1e-2 after one epoch:
epoch trn_loss val_loss accuracy 0 6.783727 6.758687 0.045085
10e1 after one epoch:
epoch trn_loss val_loss accuracy 0 4.715281 4.639458 0.223043
Sadly I can’t compare for a full run, cause it’ll take me a whole day of not being able to work
I’m trying to run another test with Adam instead of SGD, but when I use use_wd_sched=True instead of use_clr_beta I run out of memory after just 20 iterations.
So Adam with clr_beta returns this after one epoch:
epoch trn_loss val_loss accuracy 0 4.694598 4.621761 0.22373
For Adam I got this plot:
And chose 5e-3, which is incidentally the same lr as in sgugger’s updatet notebook. I guess learn.true_wd is the new version of use_wd_sched?
Well I don’t think it would be a problem if you work at the word level not the Chinese-Character level, because at the word level that would be no ambiguity. And there are only a few cases that exist the 1-to-N ambiguity(the N is very small, almost all are 2), a translator between traditional and simplified wouldn’t fail on the few 1-to-N cases.
But considering the fact that there are many words usage are different in mainland, taiwan and honkong, that is they use different words referring to the same thing, e.g. software in mainland it’s ‘软件’, but in taiwan it’s ‘软体’. So i think the problem is not character mapping but the word usage.
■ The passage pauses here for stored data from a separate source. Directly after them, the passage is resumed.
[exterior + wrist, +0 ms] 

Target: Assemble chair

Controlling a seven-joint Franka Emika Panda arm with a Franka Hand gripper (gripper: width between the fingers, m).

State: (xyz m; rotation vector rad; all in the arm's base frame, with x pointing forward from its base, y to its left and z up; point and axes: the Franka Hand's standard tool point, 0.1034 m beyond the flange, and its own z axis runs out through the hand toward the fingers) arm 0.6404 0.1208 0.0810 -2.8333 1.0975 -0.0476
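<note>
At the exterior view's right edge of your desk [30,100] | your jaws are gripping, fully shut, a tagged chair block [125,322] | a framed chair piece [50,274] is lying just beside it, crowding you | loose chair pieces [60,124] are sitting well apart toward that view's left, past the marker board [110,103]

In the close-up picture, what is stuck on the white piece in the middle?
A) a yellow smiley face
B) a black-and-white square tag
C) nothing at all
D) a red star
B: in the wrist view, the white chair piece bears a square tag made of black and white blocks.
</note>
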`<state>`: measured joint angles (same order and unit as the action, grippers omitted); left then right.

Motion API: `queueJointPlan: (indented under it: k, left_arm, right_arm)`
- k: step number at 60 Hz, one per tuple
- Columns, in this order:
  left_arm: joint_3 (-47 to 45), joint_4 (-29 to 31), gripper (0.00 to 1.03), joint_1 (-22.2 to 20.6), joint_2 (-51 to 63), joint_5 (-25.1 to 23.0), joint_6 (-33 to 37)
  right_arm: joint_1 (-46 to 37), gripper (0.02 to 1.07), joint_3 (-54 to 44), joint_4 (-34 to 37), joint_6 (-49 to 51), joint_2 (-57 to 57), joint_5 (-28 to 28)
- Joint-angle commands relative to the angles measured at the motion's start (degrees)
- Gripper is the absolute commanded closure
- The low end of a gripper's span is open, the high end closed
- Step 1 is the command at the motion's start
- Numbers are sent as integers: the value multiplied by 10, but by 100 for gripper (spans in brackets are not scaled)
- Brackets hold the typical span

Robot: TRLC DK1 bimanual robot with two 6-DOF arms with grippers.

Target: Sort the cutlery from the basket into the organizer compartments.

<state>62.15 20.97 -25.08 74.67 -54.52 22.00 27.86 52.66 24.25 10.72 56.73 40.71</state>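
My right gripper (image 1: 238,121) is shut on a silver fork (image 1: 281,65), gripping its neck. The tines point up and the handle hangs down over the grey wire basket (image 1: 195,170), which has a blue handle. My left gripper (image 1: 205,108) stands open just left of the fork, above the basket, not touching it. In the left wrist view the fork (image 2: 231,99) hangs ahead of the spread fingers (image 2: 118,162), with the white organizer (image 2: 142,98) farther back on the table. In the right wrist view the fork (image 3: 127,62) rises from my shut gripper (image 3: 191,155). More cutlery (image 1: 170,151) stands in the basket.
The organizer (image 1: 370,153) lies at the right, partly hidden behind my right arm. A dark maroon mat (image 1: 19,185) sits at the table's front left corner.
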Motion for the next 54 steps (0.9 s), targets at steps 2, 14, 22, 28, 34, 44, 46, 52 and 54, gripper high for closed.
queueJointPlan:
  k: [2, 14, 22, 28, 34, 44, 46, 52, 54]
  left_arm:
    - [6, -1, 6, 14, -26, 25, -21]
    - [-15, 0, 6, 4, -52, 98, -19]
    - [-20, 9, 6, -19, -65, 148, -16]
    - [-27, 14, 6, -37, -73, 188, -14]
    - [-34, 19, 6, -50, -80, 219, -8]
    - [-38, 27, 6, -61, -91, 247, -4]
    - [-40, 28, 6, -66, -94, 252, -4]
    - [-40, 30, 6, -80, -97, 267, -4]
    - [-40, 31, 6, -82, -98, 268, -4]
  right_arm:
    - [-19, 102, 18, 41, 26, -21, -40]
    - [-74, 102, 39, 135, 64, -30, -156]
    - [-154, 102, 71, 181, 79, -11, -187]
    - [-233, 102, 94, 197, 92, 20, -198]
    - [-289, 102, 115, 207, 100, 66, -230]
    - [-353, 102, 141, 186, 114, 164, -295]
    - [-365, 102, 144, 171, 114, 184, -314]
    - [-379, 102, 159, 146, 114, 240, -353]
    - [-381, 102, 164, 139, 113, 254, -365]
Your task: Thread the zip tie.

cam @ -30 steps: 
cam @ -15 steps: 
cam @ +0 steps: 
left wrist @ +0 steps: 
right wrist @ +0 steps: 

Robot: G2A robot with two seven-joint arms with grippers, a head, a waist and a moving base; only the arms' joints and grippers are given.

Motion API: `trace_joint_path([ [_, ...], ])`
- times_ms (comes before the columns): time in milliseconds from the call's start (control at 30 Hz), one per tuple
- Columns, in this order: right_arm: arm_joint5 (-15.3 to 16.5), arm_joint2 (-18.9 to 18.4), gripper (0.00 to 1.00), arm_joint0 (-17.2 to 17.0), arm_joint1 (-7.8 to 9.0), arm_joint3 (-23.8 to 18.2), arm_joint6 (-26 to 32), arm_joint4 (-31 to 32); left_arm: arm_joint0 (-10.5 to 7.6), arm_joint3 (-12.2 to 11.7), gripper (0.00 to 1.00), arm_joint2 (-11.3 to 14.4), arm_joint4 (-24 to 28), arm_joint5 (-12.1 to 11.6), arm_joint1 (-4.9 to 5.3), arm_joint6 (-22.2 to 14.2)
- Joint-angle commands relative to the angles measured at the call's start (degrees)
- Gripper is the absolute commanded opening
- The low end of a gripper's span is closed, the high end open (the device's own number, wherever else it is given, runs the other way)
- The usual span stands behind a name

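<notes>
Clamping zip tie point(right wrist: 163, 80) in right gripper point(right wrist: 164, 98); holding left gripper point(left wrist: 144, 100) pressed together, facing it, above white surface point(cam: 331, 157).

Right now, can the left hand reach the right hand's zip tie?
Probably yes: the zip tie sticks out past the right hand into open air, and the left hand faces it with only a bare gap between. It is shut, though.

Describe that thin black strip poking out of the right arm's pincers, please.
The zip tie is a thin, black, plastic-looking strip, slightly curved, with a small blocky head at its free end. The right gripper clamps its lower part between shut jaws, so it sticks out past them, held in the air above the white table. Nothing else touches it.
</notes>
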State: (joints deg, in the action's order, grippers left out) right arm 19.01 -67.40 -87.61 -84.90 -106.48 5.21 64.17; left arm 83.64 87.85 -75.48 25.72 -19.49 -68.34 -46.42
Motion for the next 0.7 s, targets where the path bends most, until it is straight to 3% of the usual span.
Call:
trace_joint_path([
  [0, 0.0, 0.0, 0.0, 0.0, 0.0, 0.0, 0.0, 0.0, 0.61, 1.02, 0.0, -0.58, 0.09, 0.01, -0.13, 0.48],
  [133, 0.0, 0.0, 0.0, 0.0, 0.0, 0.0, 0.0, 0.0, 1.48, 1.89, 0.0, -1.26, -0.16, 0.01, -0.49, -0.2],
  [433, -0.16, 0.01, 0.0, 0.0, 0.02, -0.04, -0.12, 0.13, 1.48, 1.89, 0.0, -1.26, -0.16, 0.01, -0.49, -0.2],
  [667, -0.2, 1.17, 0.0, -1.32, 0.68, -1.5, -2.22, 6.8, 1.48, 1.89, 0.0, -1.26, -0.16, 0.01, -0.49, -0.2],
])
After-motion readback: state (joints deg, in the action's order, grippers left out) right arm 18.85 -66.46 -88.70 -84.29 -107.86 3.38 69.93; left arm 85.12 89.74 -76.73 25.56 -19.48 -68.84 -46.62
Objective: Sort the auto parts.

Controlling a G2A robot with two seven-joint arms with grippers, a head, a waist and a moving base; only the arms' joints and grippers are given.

With this consideration, it’s worth to try training two model, or even 3 model, based on region, because hongkong and taiwan also exist difference.
Not sure if anyone is still working on ULMFit for Japanese at the moment but I had written something when I going through the course. I got it upto a 90% accuracy. I assume it can be improved with some more tuning of the hyperparameters and data cleaning. Here’s the notebook.
That’s a good point. They’ll still be much more similar than different - so I think a combined model followed by regional-specific fine-tuning will likely work even better.
I have started to train an AWD LSTM model using v1 of fastai. While I was completely fascinated by the ease of use (it took, like, 5 lines of code to get started) and flexibility of the framework, I have been running into technical problems. I mostly use default parameters, only tweaking Adam’s betas and the learning rate, my corpus is 110 million tokens split 90/10 into train/validation. The first epoch goes on mostly fine, though memory utilization of GPU is around 99% from start, but when I start another epoch, I get Cuda OOM error. This prevents me from using cyclical learning rates. Sometimes I get OOM at the end of the first epoch. Cutting down on bptt leads to slower convergence (and probably worse outcome).
Did anyone have this problem and found a solution? My setup is a deep learning image on GCP with K80 (12Gb).
I was just looking into doing this for Turkish. Glad to have found this thread.